Ventilator-associated pneumonia (VAP) is a serious clinical problem and an important cause of morbidity and mortality in critically ill patients. Bacterial infections of the upper airway combined with the development of bacterial biofilm on those tubes has proven to be an important factor. Our group was the first to show that sphingosine, a sphingolipid present in most eukaryotic membranes, is present in high concentrations in the respiratory epithelium and plays an important role in the innate immunity of the upper respiratory tract by preventing bacterial invasion into the lower airways. We have developed several novel methods of coating the surface of endotracheal tubes with sphingosine and phytosphingosine, a sphingosine analog that mimics the role of sphingosine in the mammalian trachea and bronchi. Two such methods are dip-coating the tubes with sphingosine or phytosphingosine or coating them with polydopamine, to which sphingosine and phytosphingosine are bound.

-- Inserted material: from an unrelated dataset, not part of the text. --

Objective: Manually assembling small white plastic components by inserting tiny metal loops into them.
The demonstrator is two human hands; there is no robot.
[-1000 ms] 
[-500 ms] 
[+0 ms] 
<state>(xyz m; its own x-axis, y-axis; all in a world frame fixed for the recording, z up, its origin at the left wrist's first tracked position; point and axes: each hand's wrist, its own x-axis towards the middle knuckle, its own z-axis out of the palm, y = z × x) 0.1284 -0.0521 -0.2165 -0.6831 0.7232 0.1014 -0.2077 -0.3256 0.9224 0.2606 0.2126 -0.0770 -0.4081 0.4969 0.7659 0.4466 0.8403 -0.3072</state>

The two methods achieved comparable results; the sphingosine or phytosphingosine coating prevents as much as 99% of adherence and growth of Pseudomonas aeruginosa, Acinetobacter baumannii, and Staphylococcus aureus. However, although the stability of sphingosine and phytosphingosine on the plastic tube after dip coating was insufficient, the coating was very stable with the polydopamine technique, but this coating markedly reduced the flexibility of the tube. Thus, improved coating techniques with modified sphingosine derivatives that allow covalent and, thus, stable binding without changing the material properties of the plastic tube are required.We now aim (i) to synthesize sphingosine analogs that can covalently bind to polyvinyl chloride (PVC) tubes without changing their material properties, (ii) to test the bactericidal properties and the stability of these novel coatings in various biological fluids in vitro, (iii) to determine the stability of the coating and the potential toxicity or adverse effects of these coated catheters in the trachea in vivo, and (iv) to determine whether endotracheal tubes coated with sphingosine analogs prevent local and systemic bacterial infections in vivo in a mouse model.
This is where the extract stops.